The historical pattern of CO2 emission in China, as shown in Fig. 8, demonstrates a constant increase in CO2 emission over the sampled period. From this study's projection, the Chinese nation will achieve its carbon emission peak in 2033. This finding is in-line with Zhou et al. (2022), who found that under the current policy implementations, China will reach a carbon emissions peak in 2035. This finding contradicts the commitment made at the UN general assembly by the Chinese government to reach its peak by 2030. The reported result may be primarily because the high GDP expansion cancels out the emission-reduction advantages of energy-related technology advancements and energy structure optimization. This finding demonstrates that the peak goals cannot be successfully attained under the current energy policy objectives. Comparison of actual CO2 and predicted CO2 models performance of g-GMDH and LSTM can be examined visually from Fig. 10.
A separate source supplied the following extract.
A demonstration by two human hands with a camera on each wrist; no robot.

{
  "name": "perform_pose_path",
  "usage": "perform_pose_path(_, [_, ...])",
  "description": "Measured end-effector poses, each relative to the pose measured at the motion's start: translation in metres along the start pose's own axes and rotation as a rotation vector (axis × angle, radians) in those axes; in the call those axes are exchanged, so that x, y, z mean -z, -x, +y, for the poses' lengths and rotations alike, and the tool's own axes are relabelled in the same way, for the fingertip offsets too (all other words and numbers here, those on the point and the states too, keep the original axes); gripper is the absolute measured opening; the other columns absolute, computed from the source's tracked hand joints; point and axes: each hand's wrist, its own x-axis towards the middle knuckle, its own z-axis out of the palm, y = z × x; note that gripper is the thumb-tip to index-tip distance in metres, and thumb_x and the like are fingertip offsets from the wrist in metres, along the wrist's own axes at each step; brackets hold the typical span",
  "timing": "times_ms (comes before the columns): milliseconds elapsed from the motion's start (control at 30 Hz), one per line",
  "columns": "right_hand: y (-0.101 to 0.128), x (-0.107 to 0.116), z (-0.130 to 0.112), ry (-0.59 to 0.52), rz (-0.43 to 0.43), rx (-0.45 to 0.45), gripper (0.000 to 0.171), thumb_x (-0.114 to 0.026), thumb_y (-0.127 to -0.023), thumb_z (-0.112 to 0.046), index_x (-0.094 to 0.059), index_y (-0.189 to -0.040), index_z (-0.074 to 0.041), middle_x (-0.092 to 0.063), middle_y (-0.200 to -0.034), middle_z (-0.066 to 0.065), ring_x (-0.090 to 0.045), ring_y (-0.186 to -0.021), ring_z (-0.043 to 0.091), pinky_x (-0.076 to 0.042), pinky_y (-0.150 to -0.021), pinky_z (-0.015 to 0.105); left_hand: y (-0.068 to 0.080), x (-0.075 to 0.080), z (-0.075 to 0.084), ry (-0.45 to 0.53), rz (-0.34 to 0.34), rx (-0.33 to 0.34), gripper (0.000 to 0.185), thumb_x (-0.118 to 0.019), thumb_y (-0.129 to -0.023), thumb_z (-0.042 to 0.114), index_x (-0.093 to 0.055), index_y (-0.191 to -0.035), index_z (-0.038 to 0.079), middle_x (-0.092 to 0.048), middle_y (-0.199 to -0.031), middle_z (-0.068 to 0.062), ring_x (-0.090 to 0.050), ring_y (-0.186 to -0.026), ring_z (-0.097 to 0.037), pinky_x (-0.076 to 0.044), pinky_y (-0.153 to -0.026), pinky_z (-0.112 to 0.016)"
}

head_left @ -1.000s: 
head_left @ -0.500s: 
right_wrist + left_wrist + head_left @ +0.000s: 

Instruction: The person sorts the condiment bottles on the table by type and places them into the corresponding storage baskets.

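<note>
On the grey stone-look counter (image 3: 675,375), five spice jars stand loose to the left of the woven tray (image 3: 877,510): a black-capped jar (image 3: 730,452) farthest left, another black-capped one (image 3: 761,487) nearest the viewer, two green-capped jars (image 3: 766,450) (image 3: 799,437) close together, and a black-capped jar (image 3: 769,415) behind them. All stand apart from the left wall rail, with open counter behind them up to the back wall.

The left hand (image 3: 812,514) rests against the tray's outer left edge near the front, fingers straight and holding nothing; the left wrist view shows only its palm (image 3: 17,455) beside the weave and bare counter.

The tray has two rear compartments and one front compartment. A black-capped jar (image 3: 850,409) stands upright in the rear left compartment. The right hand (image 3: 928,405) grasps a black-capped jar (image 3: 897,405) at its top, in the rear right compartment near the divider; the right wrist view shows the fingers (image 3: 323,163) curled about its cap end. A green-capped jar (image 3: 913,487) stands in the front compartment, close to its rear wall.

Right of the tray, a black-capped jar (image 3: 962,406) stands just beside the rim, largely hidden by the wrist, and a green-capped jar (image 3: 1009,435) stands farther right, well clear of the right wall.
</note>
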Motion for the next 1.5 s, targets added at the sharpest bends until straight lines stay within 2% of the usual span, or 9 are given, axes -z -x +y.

The energy and industrial sector, predominantly fueled by coal, is China's key source of carbon emissions. Industrialization, fossil fuel energy, and urbanization contributed the most to environmental distortion. They accounted for 42.4%, 41.1%, and 39.95%, respectively, as seen in Fig. 11. Findings regarding fossil fuel energy conform with that of (Wang et al. 2019). The more significant the proportion of coal used, the greater the region's dependency on fossil fuels in overall energy consumption. Also, in line with the findings of Zhou et al. (2019), the energy consumption structure is thought to have detrimental effects on emissions reduction. Between 2012 and 2014, China was said to have used over half of the world's coal in power generation, thus considerably increasing CO2 emissions. After 2014, there was a pause in CO2 emissions rise as the Chinese government implemented several initiatives to reduce CO2 emissions (Ahmed et al. 2022b). Furthermore, carbon emissions began an upward trend again in 2016. China burnt roughly 64% of coal to meet its energy mandate in 2019 (IEA 2020) and accounting for 52% of worldwide coal consumption, according to Enerdata (2019).
Industrialization in developing countries degrades the environment and harms people (Valadkhani et al. 2019). Increasingly we have seen a significant amount of industrialization in recent decades regarding social and economic development. However, legislated laws to limit fossil fuel use from industrialization activities have not been successfully applied. As a result, a rise in fossil fuel usage fulfills the energy mandate, considered the most severe environmental hazard that causes global warming. Furthermore, in China, urbanization is connected to industrial development, characterized by high energy consumption and low energy efficiency, resulting in environmental damage. Consistent with our findings, other workers have concluded that a higher level of urbanization increases carbon intensity (Rehman and Rehman 2022).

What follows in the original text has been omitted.